How datacenter IPs are detected
Three checks fire before the page even loads:
- ASN lookup at the CDN edge. An ASN is the ID for a block of IPs owned by one operator; the CDN edge is the server that handles your request first, before it reaches the real site. Major anti-bot vendors keep comprehensive lists of hosting-provider ASNs (AS16509 AWS, AS15169 GCP, AS8075 Azure, AS14061 DigitalOcean, plus OVH, Hetzner, Linode, Vultr, etc.). AWS WAF specifically maintains the
HostingProviderIPListwith ASN-based inclusion. Match → blocked. - Published cloud subnets. A subnet is just a chunk of IP addresses. AWS, GCP, and Azure publish their public IP ranges as official JSON feeds. Anti-bot vendors pull these in directly and update their blocklists in near real time.
- Reverse-DNS pattern matching. Reverse DNS turns an IP back into a hostname. Many datacenter IPs answer with names like
ec2-54-83-...orcompute-1.amazonaws.com. Even if a request clears the ASN check, that hostname still gives the IP away.
One widely-cited figure: roughly 99% of traffic from known datacenter ranges is bot traffic. So a site can block on ASN knowing that the false-positive rate (a real user who happens to come from AWS) is effectively zero.
When datacenter proxies are actually fine
Datacenter is the right tool when:
- The target has no anti-bot at all. Public APIs, government open data, academic sites, and large static-content sites that simply do not care about scraping.
- The target is your own infrastructure. Checking your own production endpoints from another region, geofence testing, or load testing — datacenter works because your own systems do not block it.

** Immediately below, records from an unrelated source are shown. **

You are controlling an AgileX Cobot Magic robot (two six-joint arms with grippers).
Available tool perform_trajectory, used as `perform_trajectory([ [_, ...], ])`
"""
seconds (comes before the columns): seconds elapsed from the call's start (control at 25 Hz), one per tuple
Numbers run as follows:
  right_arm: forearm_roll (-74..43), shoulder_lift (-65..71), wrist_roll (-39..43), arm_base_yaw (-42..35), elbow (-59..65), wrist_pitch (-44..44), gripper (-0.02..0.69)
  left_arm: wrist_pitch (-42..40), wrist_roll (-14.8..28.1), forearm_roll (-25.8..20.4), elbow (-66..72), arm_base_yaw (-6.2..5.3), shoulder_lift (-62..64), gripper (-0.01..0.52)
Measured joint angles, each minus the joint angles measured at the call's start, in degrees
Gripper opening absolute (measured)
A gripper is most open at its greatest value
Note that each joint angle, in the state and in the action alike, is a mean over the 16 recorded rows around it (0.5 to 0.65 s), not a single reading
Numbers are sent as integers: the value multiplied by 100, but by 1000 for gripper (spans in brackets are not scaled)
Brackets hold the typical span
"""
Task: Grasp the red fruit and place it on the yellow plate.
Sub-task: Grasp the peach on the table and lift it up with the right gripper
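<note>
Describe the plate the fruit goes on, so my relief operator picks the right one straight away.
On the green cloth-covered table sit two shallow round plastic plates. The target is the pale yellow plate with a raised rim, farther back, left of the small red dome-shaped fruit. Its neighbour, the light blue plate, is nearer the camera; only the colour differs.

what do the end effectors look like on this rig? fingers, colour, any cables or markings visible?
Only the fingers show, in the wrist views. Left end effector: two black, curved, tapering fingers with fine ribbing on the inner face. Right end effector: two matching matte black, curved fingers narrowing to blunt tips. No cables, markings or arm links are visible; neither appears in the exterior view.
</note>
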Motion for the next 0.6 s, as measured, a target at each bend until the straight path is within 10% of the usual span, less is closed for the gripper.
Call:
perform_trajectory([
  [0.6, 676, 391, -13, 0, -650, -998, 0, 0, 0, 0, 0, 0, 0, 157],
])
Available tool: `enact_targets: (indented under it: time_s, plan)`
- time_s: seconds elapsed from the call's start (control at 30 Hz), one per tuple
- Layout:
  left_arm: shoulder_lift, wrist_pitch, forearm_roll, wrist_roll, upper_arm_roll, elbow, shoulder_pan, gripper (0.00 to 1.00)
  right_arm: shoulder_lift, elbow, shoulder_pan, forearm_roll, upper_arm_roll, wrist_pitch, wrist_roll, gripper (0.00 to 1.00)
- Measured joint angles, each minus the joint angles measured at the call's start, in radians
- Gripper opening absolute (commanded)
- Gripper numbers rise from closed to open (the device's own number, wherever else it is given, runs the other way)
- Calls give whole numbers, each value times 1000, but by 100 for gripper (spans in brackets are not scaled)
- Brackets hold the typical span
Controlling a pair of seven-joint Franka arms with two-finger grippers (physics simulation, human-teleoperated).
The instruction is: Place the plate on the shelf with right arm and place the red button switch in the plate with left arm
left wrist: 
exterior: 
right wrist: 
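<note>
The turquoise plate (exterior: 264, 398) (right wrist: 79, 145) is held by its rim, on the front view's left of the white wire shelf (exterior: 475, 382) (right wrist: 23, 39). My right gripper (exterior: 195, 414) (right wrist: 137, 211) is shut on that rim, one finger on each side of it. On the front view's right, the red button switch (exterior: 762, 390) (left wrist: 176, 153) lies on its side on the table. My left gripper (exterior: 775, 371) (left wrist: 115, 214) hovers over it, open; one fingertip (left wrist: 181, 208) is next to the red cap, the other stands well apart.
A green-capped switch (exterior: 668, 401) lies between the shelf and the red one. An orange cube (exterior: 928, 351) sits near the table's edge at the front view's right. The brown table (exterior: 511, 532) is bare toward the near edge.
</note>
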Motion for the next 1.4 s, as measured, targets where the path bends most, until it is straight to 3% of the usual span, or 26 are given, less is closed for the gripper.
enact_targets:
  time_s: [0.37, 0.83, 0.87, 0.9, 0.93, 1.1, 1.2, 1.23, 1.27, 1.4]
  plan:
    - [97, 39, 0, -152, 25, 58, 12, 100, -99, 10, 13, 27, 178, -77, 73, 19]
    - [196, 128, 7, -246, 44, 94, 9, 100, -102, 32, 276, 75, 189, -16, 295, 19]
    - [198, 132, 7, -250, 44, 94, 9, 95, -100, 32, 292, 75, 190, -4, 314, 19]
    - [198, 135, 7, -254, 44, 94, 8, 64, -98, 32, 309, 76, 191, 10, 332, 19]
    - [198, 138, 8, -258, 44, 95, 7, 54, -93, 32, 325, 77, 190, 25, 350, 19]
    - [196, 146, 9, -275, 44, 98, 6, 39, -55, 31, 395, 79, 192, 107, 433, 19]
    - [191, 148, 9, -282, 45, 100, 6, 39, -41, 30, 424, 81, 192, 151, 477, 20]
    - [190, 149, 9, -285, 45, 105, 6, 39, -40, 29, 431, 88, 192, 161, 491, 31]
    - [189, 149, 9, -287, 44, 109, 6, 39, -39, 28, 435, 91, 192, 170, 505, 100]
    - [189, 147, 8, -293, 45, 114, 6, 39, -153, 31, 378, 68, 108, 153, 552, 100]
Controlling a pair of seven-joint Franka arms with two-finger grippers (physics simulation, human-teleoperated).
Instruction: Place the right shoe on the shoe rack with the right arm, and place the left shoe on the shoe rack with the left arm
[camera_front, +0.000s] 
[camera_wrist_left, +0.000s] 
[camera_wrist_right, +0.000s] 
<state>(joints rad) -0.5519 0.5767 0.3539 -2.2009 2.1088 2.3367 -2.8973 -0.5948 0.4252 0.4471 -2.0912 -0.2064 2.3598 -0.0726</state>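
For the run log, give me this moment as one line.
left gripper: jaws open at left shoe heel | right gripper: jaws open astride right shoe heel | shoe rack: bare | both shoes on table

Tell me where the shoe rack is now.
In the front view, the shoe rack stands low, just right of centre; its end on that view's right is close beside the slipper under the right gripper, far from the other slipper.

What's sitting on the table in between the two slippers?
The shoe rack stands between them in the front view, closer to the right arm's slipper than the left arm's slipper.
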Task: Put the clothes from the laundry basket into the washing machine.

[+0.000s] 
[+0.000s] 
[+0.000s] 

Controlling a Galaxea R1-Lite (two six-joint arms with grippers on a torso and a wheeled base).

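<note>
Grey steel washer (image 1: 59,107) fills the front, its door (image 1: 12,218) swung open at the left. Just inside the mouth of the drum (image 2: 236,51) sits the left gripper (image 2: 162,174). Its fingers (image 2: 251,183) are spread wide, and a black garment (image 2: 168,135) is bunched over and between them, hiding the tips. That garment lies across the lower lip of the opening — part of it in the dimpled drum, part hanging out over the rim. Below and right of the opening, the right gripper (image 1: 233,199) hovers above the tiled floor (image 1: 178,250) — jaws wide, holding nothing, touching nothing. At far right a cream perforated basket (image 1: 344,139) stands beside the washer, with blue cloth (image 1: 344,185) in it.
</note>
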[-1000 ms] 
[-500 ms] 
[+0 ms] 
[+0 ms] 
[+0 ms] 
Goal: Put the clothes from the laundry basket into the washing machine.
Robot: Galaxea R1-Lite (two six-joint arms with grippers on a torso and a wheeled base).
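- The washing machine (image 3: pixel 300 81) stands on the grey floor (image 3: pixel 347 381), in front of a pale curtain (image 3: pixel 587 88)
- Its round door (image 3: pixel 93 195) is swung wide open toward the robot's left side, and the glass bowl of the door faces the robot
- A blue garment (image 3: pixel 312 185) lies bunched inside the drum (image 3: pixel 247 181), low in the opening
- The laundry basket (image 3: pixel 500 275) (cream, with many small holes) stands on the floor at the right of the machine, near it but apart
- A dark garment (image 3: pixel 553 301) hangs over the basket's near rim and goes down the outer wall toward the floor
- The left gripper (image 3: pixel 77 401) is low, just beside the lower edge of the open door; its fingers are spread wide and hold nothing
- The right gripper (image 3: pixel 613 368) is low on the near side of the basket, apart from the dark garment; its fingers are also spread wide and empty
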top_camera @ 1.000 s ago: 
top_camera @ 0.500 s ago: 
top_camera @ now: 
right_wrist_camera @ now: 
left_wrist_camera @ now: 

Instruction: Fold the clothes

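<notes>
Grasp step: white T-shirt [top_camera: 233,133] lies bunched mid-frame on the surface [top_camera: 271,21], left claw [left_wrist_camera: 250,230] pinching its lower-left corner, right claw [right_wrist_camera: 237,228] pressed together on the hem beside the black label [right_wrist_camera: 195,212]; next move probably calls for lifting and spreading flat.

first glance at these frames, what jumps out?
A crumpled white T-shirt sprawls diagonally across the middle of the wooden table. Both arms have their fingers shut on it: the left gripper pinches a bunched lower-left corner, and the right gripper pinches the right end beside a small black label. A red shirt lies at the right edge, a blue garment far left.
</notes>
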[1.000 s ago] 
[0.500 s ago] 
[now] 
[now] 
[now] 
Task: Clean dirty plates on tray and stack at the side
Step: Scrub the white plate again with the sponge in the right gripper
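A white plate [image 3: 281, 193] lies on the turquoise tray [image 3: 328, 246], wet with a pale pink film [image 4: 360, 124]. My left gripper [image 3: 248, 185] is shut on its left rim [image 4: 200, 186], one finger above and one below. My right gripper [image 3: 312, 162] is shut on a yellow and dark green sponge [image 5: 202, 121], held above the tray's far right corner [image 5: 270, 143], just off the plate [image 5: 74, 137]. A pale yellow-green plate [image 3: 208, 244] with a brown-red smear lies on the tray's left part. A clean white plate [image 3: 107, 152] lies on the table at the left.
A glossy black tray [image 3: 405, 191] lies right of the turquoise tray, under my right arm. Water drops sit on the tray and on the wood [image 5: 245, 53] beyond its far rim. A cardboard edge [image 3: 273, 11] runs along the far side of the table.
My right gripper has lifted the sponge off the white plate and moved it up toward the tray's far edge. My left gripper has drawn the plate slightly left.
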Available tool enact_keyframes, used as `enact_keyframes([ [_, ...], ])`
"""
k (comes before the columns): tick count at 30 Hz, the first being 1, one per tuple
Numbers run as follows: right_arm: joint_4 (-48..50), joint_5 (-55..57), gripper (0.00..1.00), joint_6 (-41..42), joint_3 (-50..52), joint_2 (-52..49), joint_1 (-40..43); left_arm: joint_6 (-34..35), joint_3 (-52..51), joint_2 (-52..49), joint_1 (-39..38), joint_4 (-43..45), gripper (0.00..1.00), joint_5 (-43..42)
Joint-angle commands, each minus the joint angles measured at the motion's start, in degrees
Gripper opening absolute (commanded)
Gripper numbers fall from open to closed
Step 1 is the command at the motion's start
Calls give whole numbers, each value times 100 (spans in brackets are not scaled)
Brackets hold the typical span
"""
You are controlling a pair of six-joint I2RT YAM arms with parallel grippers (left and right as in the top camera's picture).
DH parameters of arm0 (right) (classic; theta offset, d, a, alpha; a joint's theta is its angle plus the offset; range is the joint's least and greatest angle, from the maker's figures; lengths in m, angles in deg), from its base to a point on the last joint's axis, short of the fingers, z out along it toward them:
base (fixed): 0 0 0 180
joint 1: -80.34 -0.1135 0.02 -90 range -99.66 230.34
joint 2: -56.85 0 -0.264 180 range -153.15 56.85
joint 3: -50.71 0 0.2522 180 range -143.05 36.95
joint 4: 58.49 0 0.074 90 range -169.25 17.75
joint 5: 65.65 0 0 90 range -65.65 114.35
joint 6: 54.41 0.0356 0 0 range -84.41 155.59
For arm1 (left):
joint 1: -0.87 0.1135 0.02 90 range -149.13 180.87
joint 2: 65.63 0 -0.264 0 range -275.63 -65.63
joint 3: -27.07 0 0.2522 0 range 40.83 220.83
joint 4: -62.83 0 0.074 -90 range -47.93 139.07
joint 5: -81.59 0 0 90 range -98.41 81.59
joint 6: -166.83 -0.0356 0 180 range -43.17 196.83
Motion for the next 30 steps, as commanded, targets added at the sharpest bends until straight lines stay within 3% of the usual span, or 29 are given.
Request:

- You can authenticate. Once you hold an API token, the ASN check usually falls away because authenticated requests are trusted differently. Datacenter is fine for authenticated API integrations.
- You are testing. Burning cheap IPs to size up a target before you commit to a residential budget.
Anywhere else — behind any real anti-bot system — datacenter gets blocked almost instantly, no matter how perfect your TLS fingerprint (TLS is the encryption layer behind https, and its handshake leaves a recognisable signature) is.
The proxy ladder by trust
Proxy types form a ladder from cheapest/least trusted up to most trusted/most expensive:
- Datacenter — ~$0.50–$1.50/GB. Unprotected targets only.
- ISP / static residential — ~$1.50–5/IP/month. Datacenter hardware that is announced to the internet under residential ASNs, so it looks like a home connection. Multi-request trust scoring rewards them.
- Residential — ~$3–10/GB. Peer-to-peer networks of real consumer devices. The default choice for general anti-bot work.
- Mobile / 4G–5G — ~$10–15/GB. Real carrier IPs sitting behind carrier-grade NAT (many phones share one IP, so blocking it would hit innocent users), which earns the highest trust score. For the hardest anti-bot targets.
Rule of thumb: match proxy cost to target difficulty. Spending mobile-tier money on an unprotected academic dataset is waste; using datacenter on a protected retail site is also waste — every request fails.